When I went back to the used book store to buy books for my birthday, he was surprised I spent $40. This was to be my gift from him. But he wanted to spend $50 on more pot. I was already unstable from therapy or whatever, so I just took off my wedding ring (again).

In any case, I was referred to another therapist by a free therapist-matching service, and she is going to call me tomorrow afternoon for a free initial consult.

I am so tired of my confusion/ambivalence. I don't know if I should stay married or even alive. The reasons for leaving my husband are just as distressing as my other "problems of living." I read recently that people with OCD are low in reward seeking, so it figures.

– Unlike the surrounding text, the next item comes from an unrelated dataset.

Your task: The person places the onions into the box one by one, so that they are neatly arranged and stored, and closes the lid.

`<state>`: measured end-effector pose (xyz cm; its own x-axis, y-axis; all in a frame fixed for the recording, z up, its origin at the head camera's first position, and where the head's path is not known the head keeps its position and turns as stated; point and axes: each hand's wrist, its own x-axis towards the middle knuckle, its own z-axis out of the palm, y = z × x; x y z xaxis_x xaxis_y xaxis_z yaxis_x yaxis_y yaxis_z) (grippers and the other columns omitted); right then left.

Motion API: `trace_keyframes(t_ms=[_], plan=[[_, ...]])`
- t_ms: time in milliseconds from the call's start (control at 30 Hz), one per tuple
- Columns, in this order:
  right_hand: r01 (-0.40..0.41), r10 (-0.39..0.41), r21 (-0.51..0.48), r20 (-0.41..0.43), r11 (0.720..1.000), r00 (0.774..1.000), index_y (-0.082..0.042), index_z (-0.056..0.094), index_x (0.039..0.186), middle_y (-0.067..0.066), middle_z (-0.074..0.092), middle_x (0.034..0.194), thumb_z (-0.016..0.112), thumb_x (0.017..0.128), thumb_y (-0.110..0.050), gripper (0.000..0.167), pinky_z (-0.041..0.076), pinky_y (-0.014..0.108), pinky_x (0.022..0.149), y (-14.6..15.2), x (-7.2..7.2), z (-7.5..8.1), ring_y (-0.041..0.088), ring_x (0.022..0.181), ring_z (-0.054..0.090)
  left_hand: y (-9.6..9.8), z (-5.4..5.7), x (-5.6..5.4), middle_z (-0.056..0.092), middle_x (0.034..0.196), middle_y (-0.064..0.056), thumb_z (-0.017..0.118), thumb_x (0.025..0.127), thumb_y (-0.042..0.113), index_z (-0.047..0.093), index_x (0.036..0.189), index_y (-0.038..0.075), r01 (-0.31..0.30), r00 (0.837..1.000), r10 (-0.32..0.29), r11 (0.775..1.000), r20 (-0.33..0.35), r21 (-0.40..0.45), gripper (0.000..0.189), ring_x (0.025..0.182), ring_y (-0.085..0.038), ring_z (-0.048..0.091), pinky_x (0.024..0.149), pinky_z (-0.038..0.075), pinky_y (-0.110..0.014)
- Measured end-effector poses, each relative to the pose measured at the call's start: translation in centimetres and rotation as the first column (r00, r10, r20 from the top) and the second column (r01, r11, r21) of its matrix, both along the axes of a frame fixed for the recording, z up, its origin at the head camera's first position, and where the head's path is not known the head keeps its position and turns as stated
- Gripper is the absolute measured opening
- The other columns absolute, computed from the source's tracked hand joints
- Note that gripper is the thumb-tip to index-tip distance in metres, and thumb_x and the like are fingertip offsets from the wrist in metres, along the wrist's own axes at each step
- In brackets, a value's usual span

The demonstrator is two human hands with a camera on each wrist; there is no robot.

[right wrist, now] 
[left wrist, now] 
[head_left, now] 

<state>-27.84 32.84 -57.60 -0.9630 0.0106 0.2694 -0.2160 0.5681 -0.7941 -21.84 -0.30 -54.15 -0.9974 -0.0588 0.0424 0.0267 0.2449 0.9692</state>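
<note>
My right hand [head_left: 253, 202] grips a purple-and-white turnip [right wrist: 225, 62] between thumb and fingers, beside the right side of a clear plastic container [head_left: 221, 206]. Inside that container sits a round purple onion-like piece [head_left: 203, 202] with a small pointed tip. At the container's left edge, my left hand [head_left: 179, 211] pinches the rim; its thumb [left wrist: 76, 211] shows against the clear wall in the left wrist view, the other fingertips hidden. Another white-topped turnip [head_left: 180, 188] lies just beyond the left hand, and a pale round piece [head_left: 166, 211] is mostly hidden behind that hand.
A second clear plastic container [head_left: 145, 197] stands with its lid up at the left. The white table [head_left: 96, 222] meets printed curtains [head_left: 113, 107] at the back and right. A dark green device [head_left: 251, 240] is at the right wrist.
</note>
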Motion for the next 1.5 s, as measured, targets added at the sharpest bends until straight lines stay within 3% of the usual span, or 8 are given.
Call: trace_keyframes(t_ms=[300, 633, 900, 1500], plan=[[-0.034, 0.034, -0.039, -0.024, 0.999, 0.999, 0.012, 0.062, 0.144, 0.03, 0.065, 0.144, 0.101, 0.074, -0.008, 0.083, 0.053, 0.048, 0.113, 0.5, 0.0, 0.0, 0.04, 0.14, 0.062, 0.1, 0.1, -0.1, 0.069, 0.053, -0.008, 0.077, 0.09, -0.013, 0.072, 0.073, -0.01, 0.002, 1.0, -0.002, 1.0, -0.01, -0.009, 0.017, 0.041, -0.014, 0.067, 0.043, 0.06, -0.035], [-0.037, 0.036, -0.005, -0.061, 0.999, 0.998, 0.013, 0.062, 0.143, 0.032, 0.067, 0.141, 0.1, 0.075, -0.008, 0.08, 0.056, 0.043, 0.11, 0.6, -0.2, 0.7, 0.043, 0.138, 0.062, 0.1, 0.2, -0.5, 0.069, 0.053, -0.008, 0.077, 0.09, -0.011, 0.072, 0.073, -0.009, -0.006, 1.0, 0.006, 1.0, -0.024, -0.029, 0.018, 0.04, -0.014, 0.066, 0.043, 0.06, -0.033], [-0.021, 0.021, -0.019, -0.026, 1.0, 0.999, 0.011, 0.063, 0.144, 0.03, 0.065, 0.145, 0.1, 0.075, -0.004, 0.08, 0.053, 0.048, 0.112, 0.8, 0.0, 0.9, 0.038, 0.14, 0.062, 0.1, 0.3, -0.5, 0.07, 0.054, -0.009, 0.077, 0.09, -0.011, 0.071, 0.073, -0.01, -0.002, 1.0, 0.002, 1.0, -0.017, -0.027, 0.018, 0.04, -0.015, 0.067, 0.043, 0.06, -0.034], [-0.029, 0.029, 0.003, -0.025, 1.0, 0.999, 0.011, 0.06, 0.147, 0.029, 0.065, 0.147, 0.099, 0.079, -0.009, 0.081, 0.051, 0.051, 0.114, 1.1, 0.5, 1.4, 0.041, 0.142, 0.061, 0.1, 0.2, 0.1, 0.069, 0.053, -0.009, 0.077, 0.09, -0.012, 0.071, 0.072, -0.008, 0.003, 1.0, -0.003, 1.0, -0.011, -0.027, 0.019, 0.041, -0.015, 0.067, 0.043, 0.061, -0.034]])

I would have been happier staying at home with the chickens than dealing with my husband. We shared a $10 pizza for lunch, which was fine. But if I had spent only $10 on his birthday lunch, I would have been told off.

My guess is that the therapy "helped" me switch OCD themes. Like some of the existential OCD became relationship OCD, including in dealing with my therapists. So my normal frustration tolerance in dealing with people is gone. And I am sick of everyone. But I am also depressed and part of me wishes I was dead. I see my psychiatrist on the 15th for an antipsychotic or whatever to add to the Prozac 80mg/day.

Part of the reason therapy has been triggering is that I am reminded of how unmotivated I am for most things compared to my desire to ruminate, etc. There are billions of people on the planet, and so I am just a drop in the ocean anyway. And our universe is just one ocean. Seems almost immoral to subject myself to more suffering. The challenges are many but the rewards seem few.

When I do feel better, I will still be struggling with some OCD theme. Like wack a mole. And even when I am acting "normal" and somewhat productive -- I still feel like life is overrated on my good days.